Drug regulatory authorities globally have been under pressure for fast-tracking such approvals, ever since the occurrence of the pandemics of swine flu, Ebola etc in the past two decades. This can be done in different ways. For instance, safety studies may be shortened if an existing drug (which has undergone such studies and is already in market) is sought to be repurposed for a new disease. While ethical approvals cannot be done away with, some regulators have relaxed conditions under which ethics committees can review applications. For instance, review committees can hold virtual meetings and patient consents can be obtained digitally. Another way could be to allow the use of a drug approved in another country without repeating full-fledged trials.
The point is how much deviation can be allowed from standard procedures, to deal with health emergencies like the present pandemic. It can’t be left to whims or the discretion of individual regulators. There should be some clarity and transparency about regulatory processes followed for fast track approvals.

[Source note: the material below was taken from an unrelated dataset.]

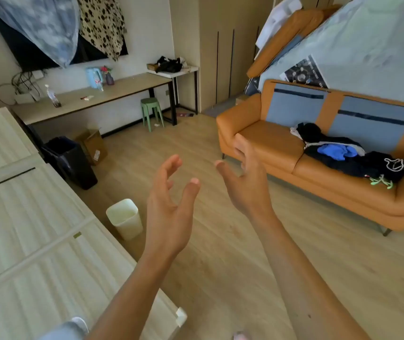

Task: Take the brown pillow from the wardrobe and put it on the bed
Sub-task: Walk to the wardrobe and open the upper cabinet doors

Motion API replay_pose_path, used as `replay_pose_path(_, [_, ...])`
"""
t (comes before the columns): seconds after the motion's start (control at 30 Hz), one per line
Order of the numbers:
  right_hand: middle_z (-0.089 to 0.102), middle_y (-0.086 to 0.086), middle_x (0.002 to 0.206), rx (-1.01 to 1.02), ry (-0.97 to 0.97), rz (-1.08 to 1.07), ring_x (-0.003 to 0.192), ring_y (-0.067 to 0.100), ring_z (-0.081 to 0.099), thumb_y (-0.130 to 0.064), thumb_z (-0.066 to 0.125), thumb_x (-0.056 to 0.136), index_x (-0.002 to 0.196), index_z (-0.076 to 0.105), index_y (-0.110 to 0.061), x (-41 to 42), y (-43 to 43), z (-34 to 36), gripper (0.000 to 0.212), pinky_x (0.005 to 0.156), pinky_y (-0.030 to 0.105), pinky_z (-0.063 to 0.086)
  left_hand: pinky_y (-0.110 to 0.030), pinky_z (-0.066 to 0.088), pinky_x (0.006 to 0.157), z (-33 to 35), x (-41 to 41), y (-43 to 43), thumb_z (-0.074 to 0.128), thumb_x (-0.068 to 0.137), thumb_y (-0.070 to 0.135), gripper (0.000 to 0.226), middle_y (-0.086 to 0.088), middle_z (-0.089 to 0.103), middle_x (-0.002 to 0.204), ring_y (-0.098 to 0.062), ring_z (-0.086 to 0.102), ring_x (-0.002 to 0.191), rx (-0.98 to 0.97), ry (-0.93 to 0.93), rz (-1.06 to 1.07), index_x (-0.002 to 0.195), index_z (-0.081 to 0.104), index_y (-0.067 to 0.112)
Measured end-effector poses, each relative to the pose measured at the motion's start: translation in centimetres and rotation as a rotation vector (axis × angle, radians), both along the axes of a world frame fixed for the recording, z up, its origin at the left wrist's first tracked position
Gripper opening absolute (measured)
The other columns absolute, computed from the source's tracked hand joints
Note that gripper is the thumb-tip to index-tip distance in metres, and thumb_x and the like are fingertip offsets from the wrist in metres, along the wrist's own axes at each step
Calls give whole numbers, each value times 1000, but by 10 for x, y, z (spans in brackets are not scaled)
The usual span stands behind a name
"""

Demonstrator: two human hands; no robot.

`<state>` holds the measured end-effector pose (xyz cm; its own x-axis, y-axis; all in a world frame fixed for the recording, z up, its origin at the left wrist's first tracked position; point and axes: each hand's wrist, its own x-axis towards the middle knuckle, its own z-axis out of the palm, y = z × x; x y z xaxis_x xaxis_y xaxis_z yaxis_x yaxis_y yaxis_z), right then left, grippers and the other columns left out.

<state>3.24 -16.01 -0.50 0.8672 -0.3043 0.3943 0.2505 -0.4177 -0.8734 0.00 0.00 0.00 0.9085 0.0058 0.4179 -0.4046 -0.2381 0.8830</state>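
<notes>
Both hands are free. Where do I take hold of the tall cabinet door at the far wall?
Likely the long dark vertical strip on the tall cabinet, approached head-on from the front: its flat panels show no knob. Left hand and right hand are open, empty.

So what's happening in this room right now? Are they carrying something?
Nothing is being carried. The person's left hand and right hand are both raised, open and empty, over the wood floor. No brown pillow is in view. An orange sofa with a pile of dark clothes stands to the right, a long desk along the far wall, and a white bin beside the pale panelled furniture at left.
</notes>
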Motion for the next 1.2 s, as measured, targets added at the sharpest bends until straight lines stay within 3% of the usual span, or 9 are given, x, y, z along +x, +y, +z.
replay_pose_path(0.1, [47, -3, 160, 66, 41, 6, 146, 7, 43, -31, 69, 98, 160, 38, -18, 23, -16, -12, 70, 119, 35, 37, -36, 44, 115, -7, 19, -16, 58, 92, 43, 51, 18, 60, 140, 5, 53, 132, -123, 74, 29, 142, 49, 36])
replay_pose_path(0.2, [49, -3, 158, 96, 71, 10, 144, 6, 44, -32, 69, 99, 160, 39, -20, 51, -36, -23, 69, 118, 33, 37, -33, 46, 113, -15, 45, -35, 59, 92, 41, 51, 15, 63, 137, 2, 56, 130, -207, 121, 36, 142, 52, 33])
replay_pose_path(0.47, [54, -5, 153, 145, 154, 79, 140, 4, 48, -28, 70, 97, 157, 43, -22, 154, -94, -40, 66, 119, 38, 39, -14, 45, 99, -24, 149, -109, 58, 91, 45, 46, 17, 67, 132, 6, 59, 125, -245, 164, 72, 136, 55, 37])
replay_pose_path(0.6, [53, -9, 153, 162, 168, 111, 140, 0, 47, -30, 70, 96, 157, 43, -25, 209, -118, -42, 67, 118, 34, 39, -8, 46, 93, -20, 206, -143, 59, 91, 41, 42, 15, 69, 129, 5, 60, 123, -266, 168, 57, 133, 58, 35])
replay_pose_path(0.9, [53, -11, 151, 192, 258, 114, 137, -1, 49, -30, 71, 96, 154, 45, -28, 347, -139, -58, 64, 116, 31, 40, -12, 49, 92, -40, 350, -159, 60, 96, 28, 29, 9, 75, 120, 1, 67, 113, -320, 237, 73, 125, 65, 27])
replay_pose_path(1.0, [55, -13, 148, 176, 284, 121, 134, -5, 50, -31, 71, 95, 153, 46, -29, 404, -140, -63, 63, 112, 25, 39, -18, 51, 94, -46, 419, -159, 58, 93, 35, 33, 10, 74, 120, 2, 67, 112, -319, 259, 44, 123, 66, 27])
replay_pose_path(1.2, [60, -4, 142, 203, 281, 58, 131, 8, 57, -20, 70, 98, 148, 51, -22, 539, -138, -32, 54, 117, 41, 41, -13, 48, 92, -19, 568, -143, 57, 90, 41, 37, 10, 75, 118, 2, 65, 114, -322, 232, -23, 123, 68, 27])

The idea is not to compromise patient safety while tweaking standard protocols in times of emergencies.
Leading medical regulators have evolved new frameworks, like the Coronavirus Treatment Acceleration Program devised by the US Food and Drug Administration and collaborative programme on drugs and vaccine supported by the European Medicines Agency. India is yet to develop such a framework specifically for Covid-19 or for other health emergencies. All that the drug regulator has done is to put on hold all other approvals so that it can focus on Covid-19 related applications for their speedy clearance.

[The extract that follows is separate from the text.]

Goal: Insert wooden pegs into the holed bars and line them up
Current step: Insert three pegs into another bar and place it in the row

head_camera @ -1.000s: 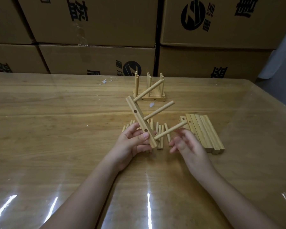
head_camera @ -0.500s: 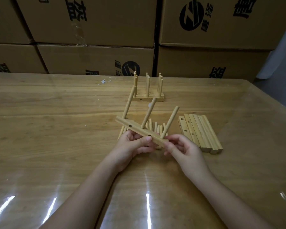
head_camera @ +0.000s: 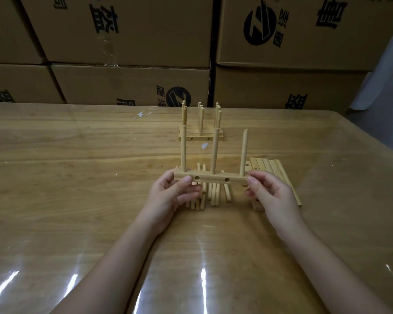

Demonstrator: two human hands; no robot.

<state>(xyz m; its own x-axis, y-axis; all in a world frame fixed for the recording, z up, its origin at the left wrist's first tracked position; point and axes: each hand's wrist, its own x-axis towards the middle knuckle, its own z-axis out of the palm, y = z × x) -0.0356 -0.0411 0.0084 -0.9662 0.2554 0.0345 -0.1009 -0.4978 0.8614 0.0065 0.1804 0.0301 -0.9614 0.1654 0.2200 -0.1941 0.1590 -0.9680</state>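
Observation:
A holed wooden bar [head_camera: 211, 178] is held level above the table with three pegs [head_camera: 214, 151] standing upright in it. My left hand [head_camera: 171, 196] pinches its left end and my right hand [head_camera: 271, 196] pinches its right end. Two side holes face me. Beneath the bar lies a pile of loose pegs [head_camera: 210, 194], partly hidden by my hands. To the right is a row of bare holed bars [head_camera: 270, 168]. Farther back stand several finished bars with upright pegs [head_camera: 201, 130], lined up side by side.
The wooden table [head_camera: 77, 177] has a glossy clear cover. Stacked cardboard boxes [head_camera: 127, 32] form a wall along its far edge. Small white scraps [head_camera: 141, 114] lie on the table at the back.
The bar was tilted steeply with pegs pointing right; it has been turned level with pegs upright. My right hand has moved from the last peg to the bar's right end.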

It is in this backdrop that questions have been raised about the approval given to Itolizumab for use in Covid patients based on trial only in 30 patients (20 were given the therapy while 10 were on standard treatment). Itolizumab is an immunomodulator, meaning it treats a disease by modulating the immune system. The drug — which was originally discovered in Cuba — was approved in India in 2013 for treatment of ‘cytokine release syndrome’ in patients of chronic plaque psoriasis. The coronavirus has been seen to cause over-reaction of immune system resulting in the release of a large number of molecules called cytokines which can affect the functioning of lungs and other organs. The company says that the therapy is effective in preventing cytokine release in moderate to severe patients of Covid-19 with acute respiratory distress syndrome or ARDS. Therefore, this therapy can be useful for Covid patients who are on ventilator facing respiratory problems, and cut down mortality. It has been tested in a group of patients in Cuba as well. The results of this trial are awaited.
Besides the small number of patients on which the new drug was tested in two hospitals in Mumbai and Delhi, there is lack of unanimity among experts if ‘cytokine storm’ in Covid-19 patients is large enough to warrant immunomodulation. An editorial published on June 30 in the Journal of American Medical Association (JAMA) noted that available data about cytokine storm being a key factor in Covid-19 patients was weak and that indiscriminate suppression of inflammation could increase the risk of secondary infections. Given the fact that these observations are very recent, the drug regulator and the company should make it clear if such concerns were taken into account. This can be done by subjecting data to peer review.
If any fast-tracking of clinical trial approvals is needed, let’s do it in a transparent and open manner. In no way should it be allowed at the cost of science and safety of those participating in trials.